Work instruction: Lines to restate from the data below: from the one containing "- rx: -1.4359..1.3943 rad" to the one containing "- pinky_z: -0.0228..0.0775", both included. Give them again exactly, and only them.

────────────────────

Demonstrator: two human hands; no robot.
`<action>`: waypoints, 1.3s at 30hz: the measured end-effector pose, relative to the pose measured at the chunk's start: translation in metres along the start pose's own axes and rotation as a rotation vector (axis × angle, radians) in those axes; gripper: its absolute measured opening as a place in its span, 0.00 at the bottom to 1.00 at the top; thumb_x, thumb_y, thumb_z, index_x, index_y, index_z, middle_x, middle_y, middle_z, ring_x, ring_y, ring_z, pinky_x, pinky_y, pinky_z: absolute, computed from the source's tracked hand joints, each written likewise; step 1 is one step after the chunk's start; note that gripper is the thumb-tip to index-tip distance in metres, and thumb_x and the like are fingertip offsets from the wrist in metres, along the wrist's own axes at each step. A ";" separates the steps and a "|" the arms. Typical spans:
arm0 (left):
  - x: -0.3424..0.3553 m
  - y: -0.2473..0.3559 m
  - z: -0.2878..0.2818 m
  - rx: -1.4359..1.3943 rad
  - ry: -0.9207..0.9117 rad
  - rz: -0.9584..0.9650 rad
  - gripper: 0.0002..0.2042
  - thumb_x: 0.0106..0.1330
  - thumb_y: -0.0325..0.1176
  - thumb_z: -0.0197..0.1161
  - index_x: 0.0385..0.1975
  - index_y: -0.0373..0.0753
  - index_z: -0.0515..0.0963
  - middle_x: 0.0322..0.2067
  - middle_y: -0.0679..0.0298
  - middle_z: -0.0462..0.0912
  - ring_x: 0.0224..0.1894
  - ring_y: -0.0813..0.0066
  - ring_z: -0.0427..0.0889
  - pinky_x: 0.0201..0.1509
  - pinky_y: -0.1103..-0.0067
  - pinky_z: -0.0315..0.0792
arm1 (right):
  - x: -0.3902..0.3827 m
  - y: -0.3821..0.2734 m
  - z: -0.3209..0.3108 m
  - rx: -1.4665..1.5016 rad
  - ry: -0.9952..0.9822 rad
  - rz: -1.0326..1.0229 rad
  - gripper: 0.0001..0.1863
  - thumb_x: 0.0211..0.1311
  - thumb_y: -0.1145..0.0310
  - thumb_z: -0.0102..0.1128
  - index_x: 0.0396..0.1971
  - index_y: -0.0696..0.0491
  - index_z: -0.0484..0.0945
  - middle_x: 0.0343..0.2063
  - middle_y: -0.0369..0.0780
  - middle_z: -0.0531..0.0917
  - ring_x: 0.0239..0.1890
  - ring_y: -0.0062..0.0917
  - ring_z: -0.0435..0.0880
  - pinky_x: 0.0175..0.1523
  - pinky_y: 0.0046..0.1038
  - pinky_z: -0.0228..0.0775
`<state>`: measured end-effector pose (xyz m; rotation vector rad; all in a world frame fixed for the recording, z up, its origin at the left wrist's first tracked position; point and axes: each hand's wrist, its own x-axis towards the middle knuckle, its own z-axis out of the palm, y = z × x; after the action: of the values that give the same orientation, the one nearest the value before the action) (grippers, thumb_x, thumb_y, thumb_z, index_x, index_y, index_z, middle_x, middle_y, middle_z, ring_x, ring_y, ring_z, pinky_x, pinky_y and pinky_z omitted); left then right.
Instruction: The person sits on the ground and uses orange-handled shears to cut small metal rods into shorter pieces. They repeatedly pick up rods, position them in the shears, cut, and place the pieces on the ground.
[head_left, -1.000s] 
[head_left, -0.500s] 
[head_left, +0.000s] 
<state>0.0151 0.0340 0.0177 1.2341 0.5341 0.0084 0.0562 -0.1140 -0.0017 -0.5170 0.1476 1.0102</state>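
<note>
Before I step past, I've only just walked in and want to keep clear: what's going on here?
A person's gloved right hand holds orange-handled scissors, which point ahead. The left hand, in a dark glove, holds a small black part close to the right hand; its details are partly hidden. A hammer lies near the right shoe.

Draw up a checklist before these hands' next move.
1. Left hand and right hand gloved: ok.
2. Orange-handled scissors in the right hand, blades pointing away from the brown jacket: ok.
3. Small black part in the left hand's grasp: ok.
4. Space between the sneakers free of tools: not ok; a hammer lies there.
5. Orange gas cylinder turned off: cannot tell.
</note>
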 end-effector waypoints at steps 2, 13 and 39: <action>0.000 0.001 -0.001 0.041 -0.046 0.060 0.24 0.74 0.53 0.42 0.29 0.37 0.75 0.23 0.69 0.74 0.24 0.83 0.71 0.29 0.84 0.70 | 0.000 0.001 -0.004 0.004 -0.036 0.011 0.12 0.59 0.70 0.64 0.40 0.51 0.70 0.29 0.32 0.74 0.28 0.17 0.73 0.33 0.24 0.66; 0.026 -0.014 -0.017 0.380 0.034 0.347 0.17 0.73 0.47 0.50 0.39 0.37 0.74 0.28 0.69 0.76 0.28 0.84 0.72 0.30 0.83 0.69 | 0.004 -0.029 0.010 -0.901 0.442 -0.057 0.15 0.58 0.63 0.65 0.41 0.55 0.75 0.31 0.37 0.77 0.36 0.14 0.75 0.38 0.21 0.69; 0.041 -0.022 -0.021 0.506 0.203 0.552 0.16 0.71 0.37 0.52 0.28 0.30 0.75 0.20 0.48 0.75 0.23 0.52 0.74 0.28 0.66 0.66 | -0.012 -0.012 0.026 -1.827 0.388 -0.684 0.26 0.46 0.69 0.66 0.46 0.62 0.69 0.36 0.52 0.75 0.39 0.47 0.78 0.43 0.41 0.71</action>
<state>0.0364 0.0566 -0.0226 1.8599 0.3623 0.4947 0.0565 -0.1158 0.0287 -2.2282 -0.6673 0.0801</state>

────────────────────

Response:
  - rx: -1.4359..1.3943 rad
  - ry: -0.9207..0.9117 rad
  - rz: -0.9584..0.9650 rad
  - gripper: 0.0002..0.2042
  - thumb_x: 0.0106..0.1330
  - thumb_y: -0.0325..0.1176
  - thumb_z: -0.0197..0.1161
  - index_x: 0.0385..0.1975
  - index_y: -0.0373..0.0753
  - index_z: -0.0515..0.0963
  - middle_x: 0.0322..0.2067
  - middle_y: -0.0679..0.0298
  - middle_z: -0.0462..0.0912
  - ring_x: 0.0224..0.1894
  - ring_y: -0.0813..0.0066
  - ring_z: -0.0427..0.0889
  - pinky_x: 0.0201..0.1509
  - pinky_y: -0.1103..-0.0067
  - pinky_z: -0.0315..0.0792
arm1 (right):
  - x: -0.3902..0.3827 m
  - y: -0.3821..0.2734 m
  - z: -0.3209..0.3108 m
  - rx: -1.4665..1.5016 rad
  - ry: -0.9952..0.9822 rad
  - rz: -1.0326..1.0229 rad
  - gripper: 0.0001..0.1863
  - thumb_x: 0.0211..0.1311
  - thumb_y: -0.1145..0.0310
  - thumb_z: -0.0102..0.1128
  - index_x: 0.0396..0.1971
  - index_y: -0.0696..0.0491
  - index_z: -0.0484..0.0945
  - middle_x: 0.0343..0.2063
  - middle_y: -0.0369..0.0780
  - middle_z: -0.0531..0.0917
  - ring_x: 0.0239..0.1890
  - ring_y: -0.0062..0.0917
  - ring_z: -0.0435..0.0880
  - pinky_x: 0.0175..0.1523
  - pinky_y: 0.0046..0.1038
  - pinky_z: -0.0228..0.0775

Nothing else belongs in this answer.